• Task details:
The reply should match the listing below character for character, except that no image is carried over.
[Opening Data below section]
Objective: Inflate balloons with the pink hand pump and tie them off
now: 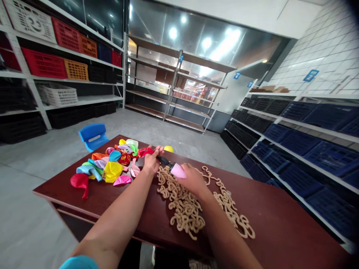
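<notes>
My right hand (194,178) is closed around a pink hand pump (177,170) with a black front end. The black end points left, into my left hand (152,161). Pinched in the left fingers, at the pump's tip, is a limp red balloon (145,151) with a printed pattern. How far its neck sits over the tip is hidden. Left of my hands lies a pile of flat balloons in many colours, among them a yellow balloon (112,172) and a plain red balloon (80,183). Beneath the pump and right forearm spreads a heap of beige curly pieces (183,209).
More beige curls form a linked chain (235,216) on the dark red table (275,224). A blue chair (94,136) stands beyond its left edge, and a yellow round thing (168,148) shows behind it. Crate-filled shelves line both sides; a metal rack (174,93) stands behind.
</notes>
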`<state>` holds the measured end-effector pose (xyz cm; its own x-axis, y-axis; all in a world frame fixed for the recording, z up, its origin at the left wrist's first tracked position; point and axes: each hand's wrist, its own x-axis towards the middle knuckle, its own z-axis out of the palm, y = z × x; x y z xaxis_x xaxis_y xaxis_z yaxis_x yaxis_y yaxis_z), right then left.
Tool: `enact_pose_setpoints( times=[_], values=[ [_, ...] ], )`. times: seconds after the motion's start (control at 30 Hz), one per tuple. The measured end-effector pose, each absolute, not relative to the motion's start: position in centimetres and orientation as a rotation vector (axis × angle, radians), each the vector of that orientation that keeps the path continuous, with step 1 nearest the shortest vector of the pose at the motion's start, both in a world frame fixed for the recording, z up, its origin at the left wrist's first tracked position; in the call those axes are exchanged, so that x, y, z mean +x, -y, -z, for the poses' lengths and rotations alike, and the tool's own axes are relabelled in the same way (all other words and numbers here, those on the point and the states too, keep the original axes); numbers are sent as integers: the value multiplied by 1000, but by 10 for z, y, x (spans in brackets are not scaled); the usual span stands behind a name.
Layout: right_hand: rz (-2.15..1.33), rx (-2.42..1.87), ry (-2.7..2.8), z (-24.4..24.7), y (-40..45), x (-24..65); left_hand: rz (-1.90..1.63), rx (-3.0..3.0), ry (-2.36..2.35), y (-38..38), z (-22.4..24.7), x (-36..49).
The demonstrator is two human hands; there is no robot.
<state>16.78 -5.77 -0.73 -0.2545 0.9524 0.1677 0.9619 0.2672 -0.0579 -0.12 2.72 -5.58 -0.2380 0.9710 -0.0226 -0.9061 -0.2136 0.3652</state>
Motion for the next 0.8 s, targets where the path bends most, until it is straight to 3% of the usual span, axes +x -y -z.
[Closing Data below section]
• Written answer:
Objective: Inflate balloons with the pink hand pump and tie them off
now: 
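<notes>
My right hand (194,178) is closed around a pink hand pump (177,170) with a black front end. The black end points left, into my left hand (152,161). Pinched in the left fingers, at the pump's tip, is a limp red balloon (145,151) with a printed pattern. How far its neck sits over the tip is hidden. Left of my hands lies a pile of flat balloons in many colours, among them a yellow balloon (112,172) and a plain red balloon (80,183). Beneath the pump and right forearm spreads a heap of beige curly pieces (183,209).
More beige curls form a linked chain (235,216) on the dark red table (275,224). A blue chair (94,136) stands beyond its left edge, and a yellow round thing (168,148) shows behind it. Crate-filled shelves line both sides; a metal rack (174,93) stands behind.
</notes>
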`<state>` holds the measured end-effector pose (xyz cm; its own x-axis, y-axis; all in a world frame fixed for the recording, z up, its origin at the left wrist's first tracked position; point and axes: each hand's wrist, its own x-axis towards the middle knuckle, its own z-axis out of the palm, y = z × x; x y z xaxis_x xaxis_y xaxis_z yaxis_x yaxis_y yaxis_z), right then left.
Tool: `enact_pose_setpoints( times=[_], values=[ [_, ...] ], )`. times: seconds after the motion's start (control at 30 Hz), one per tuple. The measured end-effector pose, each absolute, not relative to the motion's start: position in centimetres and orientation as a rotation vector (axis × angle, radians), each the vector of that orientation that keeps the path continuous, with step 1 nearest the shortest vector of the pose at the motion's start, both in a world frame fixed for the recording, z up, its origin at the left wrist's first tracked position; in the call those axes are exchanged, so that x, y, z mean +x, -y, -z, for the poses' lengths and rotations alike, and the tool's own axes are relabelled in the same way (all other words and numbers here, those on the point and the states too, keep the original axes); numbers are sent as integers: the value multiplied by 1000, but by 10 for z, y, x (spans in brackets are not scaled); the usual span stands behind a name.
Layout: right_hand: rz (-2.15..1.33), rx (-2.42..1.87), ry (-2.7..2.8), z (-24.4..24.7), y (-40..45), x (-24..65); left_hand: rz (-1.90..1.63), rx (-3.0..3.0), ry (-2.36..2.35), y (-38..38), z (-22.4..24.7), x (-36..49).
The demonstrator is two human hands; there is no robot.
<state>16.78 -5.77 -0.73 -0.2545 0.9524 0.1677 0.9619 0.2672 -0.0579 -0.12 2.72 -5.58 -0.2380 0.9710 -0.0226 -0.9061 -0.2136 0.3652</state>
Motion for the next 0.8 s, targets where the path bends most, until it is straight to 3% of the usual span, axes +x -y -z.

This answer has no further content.